What the task asks: For this exercise, retype each line of the material below verbatim and omit any picture.

Information supplied:
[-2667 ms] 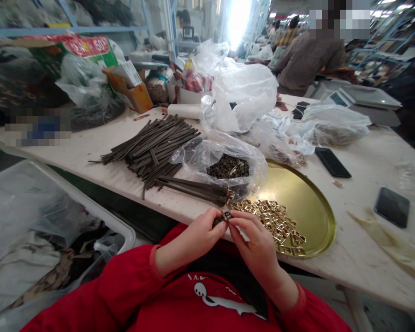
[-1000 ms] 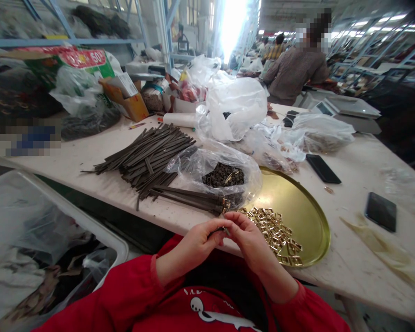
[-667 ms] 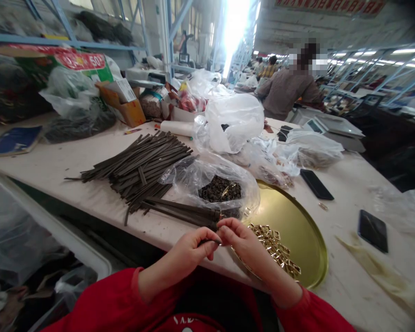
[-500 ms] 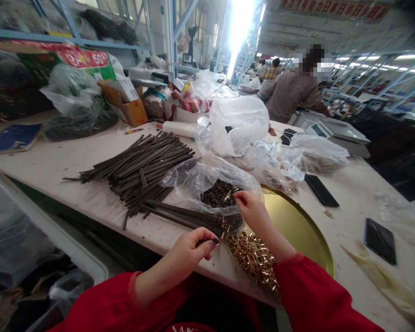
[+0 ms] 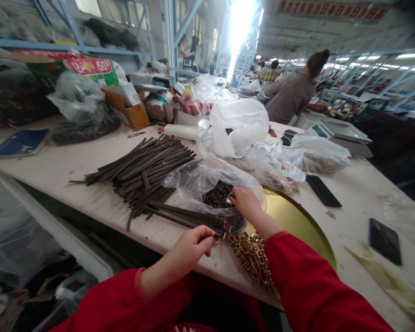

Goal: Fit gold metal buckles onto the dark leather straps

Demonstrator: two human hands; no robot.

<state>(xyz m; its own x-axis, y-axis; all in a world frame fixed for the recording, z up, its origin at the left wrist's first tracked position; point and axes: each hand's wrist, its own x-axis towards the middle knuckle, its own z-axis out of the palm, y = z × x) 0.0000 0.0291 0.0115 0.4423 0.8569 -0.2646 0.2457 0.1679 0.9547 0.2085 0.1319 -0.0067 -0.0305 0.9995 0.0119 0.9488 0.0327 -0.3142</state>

Result of this task:
[-2667 ms] 
[-1000 ms] 
[-667 ms] 
[-500 ms] 
[+0 ms] 

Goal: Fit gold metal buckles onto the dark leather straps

Demonstrator: two human hands; no robot.

<state>(xyz m; its own x-axis, y-axis; all in a world frame fixed for the recording, z up, its origin at the left wrist's first tracked position; point and axes: each hand's wrist, its own x-axis towards the middle knuckle, its own z-axis out of the palm, y = z × x) 0.0000 0.0291 0.0115 0.4423 0.8569 -0.2646 0.2457 0.1679 0.9547 0.2085 0.1319 -0.0067 -0.0305 0.9995 0.0119 0.9488 0.0327 -0.3142</state>

No additional output is needed.